TROY, N.Y. — The lives of people with Type 1 diabetes could be significantly enhanced through algorithms that connect glucose monitors and insulin pumps to automatically regulate blood glucose to healthy levels, in the same fashion that cruise control in an automobile regulates speed.
A new project funded by JDRF, the leading global organization funding Type 1 diabetes research, and led by Wayne Bequette, professor of chemical and biological engineering at Rensselaer Polytechnic Institute, aims to use artificial intelligence and big data techniques to analyze information gathered from thousands of continuous glucose monitors and insulin pumps. Researchers will use that information to improve algorithms that control these critical devices.
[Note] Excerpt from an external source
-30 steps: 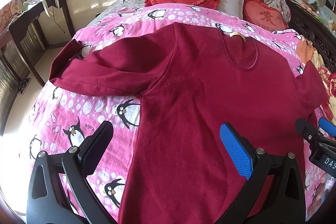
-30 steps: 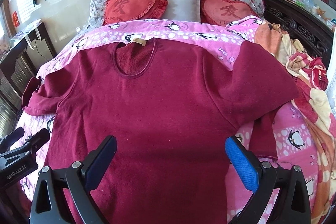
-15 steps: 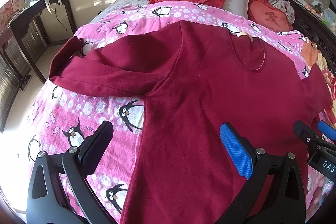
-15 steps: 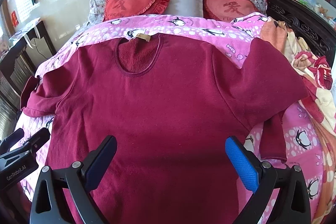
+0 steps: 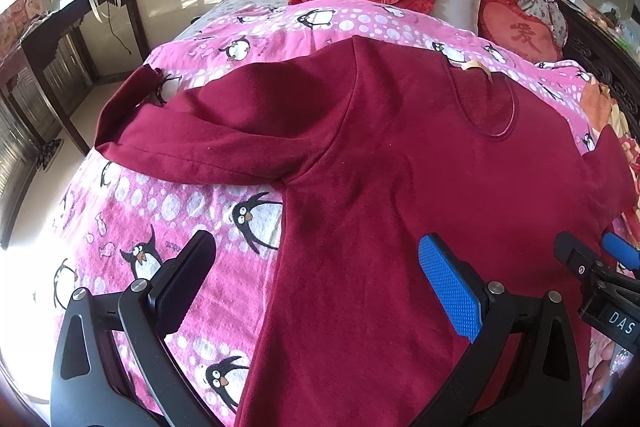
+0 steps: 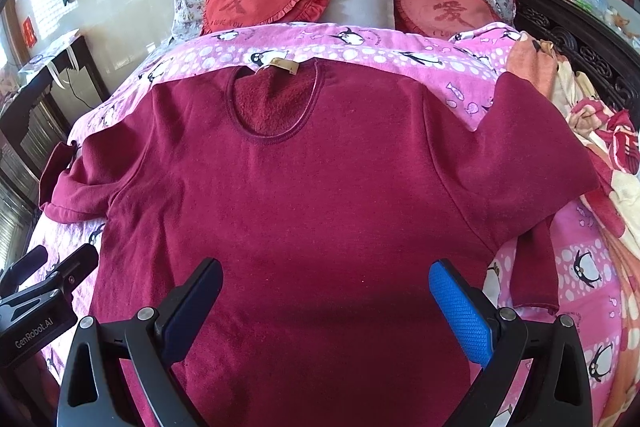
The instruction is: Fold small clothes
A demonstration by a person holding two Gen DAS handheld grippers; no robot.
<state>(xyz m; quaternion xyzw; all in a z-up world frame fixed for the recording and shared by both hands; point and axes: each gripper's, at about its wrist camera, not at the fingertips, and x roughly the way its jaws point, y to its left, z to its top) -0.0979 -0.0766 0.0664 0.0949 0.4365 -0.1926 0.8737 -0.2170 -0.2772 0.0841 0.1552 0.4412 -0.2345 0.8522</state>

People with Type 1 diabetes must test their blood sugar often to decide how much insulin they should inject using a needle or insulin pump. Until fairly recently, blood sugar could only be tested by performing a finger stick to obtain a blood sample that would be analyzed by a glucose meter — a process most people only do 5 to 6 times a day.
Now, continuous glucose monitors can give people a better idea of whether their blood sugar is trending high or low by providing blood sugar estimates every five minutes, without frequent finger sticks.
The data analysis in this research will enable engineers to improve models that predict the effect of insulin and meals on glucose levels, yielding better control of blood sugar levels.
Typically, Bequette said, researchers only have access to limited data during clinical trials. This project will give him and his team a broader, more accurate snapshot of a person’s daily life as they analyze de-identified data collected by Tidepool — a nonprofit that makes diabetes data more accessible, meaningful, and actionable for people with diabetes, clinicians, and researchers — through the Tidepool Big Data Donation Project.
The research will also uncover how often sensor, insulin pump, and infusion set faults occur.
Bequette and his team have developed algorithms that can detect whether or not the signals from the glucose monitoring device can be trusted, to provide a check and balance for those irregularities. They could improve those processes further if they knew how often anomalies are happening, and could further break that data down by age group.
“If we look at hundreds of people we can say, ‘Oh, certain problems occur more often in this age group, this type of population, or with this particular type of sensor,’” Bequette said. “If, for example, you find that it’s more likely that people 8 to 12 years old have these types of irregularities, then you can account for that in your algorithm, and provide more personalized control while reducing burden.”
For nearly two decades, Bequette has been developing and improving algorithms to enhance the lives of people with Type 1 diabetes. For example, he has developed and tested a closed-loop artificial pancreas for individuals with Type 1 diabetes. The system automatically adjusts an insulin infusion pump based on signals from a continuous glucose monitor.
Bequette first became familiar with Type 1 diabetes in 1977, when his sister was diagnosed.
“At that time there was limited knowledge about the disease,” said Bequette, “so my mother quickly became the 'decision support system' that my sister needed. There were no blood glucose meters, no rapid-acting insulin, no insulin pumps, and syringes were not as easy to use as today’s insulin pens. The state-of-technology has advanced significantly in the past 40 years.”
“Data driven decisions, combined with technology, help improve quality of life and reduce co-morbidities associated with diabetes,” said Deepak Vashishth, director of the Center for Biotechnology and Interdisciplinary Studies (CBIS) at Rensselaer.
Bequette is a member of CBIS, where faculty work together across disciplines to develop innovative solutions to pressing challenges like diabetes. The work done by the center is emblematic of The New Polytechnic, the model for collaborative research and education at Rensselaer.
This most recent project continues a long-term collaboration that Bequette has had with clinical colleagues from the Icahn School of Medicine at Mount Sinai and the Barbara Davis Center for Childhood Diabetes, at the University of Colorado. Their prior efforts, along with colleagues at Stanford University, resulted in clinical trials to test their fault detection, hypoglycemia, and glucose regulation algorithms in patients as young as 4 years of age.